Selon le MDN, «cette opération intervient dans le cadre des efforts fournis par les unités de l'ANP, pour traquer ces criminels et les éliminer partout où ils se trouvent à travers les quatre coins du Pays ».
Cette opération intervient au lendemain de la destruction dans la région de Tebessa et El Tarf, limitrophes de la Tunisie, de trois bombes de confection artisanales, avait annoncé auparavant le MDN.
Le 22 janvier un détachement combiné de l'Armée avait arrêté neuf (09) éléments de soutien aux groupes terroristes à Batna, non loin de Khenchela.
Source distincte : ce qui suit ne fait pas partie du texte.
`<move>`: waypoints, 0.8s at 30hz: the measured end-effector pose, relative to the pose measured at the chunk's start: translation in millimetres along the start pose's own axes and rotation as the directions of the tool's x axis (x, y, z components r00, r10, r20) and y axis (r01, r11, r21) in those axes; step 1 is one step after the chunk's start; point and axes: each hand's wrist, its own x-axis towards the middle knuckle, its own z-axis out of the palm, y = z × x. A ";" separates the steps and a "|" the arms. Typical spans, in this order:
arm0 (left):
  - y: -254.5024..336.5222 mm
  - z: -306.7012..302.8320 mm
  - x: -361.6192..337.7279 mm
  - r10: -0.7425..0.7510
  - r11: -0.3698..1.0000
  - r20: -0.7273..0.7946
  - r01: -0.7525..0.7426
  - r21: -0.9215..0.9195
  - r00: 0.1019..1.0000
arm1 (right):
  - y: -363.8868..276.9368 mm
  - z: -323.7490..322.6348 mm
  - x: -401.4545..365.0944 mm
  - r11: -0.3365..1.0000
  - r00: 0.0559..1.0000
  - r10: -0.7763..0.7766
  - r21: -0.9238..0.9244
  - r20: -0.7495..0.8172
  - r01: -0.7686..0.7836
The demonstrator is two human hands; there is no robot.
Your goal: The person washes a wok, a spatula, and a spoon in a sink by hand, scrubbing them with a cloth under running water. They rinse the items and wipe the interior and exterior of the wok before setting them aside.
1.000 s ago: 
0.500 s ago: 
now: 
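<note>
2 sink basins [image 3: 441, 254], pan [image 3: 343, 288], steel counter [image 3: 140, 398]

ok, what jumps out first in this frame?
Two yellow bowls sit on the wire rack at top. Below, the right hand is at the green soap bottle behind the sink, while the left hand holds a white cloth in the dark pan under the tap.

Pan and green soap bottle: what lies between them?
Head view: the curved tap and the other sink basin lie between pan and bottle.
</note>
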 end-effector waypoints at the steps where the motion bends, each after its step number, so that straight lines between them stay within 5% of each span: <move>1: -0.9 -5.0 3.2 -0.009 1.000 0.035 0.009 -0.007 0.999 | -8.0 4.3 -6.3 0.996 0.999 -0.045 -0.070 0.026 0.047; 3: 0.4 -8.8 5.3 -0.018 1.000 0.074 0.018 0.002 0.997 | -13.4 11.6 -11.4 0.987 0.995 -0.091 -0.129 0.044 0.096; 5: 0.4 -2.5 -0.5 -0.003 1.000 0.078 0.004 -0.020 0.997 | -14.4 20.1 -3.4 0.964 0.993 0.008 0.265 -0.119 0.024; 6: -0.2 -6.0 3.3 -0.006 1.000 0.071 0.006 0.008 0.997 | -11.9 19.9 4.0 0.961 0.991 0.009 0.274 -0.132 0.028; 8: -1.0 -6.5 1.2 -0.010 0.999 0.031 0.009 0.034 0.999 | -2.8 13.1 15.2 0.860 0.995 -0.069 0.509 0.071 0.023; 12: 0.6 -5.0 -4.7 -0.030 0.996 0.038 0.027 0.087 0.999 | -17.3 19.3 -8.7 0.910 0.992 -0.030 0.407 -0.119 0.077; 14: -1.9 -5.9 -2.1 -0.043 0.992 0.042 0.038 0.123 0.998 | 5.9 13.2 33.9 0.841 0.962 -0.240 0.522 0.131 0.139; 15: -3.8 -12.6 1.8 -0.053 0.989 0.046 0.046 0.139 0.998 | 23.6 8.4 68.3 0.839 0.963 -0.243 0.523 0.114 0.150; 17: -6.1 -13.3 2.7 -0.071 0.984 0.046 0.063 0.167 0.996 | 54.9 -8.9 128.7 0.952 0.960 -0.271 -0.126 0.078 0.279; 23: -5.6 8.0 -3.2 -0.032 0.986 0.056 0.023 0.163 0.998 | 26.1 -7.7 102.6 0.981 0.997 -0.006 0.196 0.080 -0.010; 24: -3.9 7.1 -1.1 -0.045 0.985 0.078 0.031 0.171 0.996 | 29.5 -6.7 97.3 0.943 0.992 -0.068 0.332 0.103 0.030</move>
Malgré une forte diminution de la nuisance terroriste, des éléments isolés tentent de se redéployer notamment dans les régions montagneuses du centre et de l’Est du pays.
Mais le maillage sécuritaire, conjugué à la fermeture des frontières notamment avec le Mali et la Libye étouffent les terroristes encore en activité-dont le nombre est inconnu-qui peinent de plus en plus à s’approvisionner en armements.
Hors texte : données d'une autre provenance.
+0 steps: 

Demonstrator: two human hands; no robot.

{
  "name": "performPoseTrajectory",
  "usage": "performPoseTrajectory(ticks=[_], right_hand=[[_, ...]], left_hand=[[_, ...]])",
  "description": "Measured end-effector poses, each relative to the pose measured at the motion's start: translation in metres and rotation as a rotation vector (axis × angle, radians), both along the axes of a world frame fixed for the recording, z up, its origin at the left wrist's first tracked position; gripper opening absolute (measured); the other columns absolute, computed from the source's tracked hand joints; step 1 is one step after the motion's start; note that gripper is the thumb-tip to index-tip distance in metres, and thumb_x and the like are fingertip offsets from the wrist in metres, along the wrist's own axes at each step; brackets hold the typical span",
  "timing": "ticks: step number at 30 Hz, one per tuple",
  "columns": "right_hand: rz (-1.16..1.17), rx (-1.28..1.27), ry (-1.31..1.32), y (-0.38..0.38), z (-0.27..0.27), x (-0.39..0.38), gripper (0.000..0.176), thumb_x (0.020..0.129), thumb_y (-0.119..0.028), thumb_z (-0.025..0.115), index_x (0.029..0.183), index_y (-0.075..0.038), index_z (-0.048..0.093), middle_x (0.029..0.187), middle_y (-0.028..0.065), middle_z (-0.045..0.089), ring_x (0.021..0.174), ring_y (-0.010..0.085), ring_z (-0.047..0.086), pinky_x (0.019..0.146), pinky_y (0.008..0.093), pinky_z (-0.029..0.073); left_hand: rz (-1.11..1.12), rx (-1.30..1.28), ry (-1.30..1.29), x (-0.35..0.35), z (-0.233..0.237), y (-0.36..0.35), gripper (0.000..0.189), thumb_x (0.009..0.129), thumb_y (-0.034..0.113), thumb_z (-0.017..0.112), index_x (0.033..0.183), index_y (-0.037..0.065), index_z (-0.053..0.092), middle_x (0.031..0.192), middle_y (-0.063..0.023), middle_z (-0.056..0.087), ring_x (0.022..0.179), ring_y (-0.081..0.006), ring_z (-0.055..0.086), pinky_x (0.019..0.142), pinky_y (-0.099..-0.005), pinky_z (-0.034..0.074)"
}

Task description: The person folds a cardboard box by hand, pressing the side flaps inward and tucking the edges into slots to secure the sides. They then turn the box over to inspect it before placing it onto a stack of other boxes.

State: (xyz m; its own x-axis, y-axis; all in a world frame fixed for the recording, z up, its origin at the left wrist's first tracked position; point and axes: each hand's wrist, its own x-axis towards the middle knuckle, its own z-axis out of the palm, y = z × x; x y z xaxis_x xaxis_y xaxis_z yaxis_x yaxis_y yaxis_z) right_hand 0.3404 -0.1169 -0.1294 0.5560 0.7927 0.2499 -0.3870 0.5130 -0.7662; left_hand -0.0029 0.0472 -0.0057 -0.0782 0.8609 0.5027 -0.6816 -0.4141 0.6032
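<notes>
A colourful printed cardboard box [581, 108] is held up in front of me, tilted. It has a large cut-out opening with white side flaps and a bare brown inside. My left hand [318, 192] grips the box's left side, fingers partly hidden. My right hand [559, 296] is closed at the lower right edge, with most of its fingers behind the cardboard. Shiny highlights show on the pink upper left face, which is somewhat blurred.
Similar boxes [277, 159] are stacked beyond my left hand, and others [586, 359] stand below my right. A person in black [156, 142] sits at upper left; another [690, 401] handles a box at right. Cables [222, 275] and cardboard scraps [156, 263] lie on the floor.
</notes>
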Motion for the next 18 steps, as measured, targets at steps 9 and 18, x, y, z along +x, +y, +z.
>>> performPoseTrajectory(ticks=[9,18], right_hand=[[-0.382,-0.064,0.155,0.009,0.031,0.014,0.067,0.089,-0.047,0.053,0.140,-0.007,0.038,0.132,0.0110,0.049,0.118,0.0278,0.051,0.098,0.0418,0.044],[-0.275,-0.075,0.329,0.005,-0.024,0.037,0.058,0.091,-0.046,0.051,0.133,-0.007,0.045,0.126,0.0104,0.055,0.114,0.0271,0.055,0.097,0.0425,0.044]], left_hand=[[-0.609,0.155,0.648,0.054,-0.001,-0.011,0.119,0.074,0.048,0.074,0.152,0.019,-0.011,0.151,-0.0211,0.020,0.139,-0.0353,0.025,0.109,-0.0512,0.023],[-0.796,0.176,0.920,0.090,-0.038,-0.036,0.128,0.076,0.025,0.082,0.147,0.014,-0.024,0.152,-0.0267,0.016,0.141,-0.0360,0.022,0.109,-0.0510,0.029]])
Aussi, le Gouvernement n'hésite pas de temps à autre à réitérer son appel aux « égarés », terme utilisé pour désigner les terroristes, pour bénéficier des dispositions de la « charte pour la paix et la réconciliation nationale » adoptée en 2005 par référendum populaire.
Celle-ci accorde le pardon et proclame l’extinction des poursuites à l’encontre des terroristes qui renonceraient à leur activité à l’exception des auteurs de viols et de massacres ou ayant déposé des bombes sur la place publique.
Cette charte a permit d'ailleurs, dès sa mise en oeuvre en 2006, la reddition de milliers de terroristes et la récupération de milliers d’armes.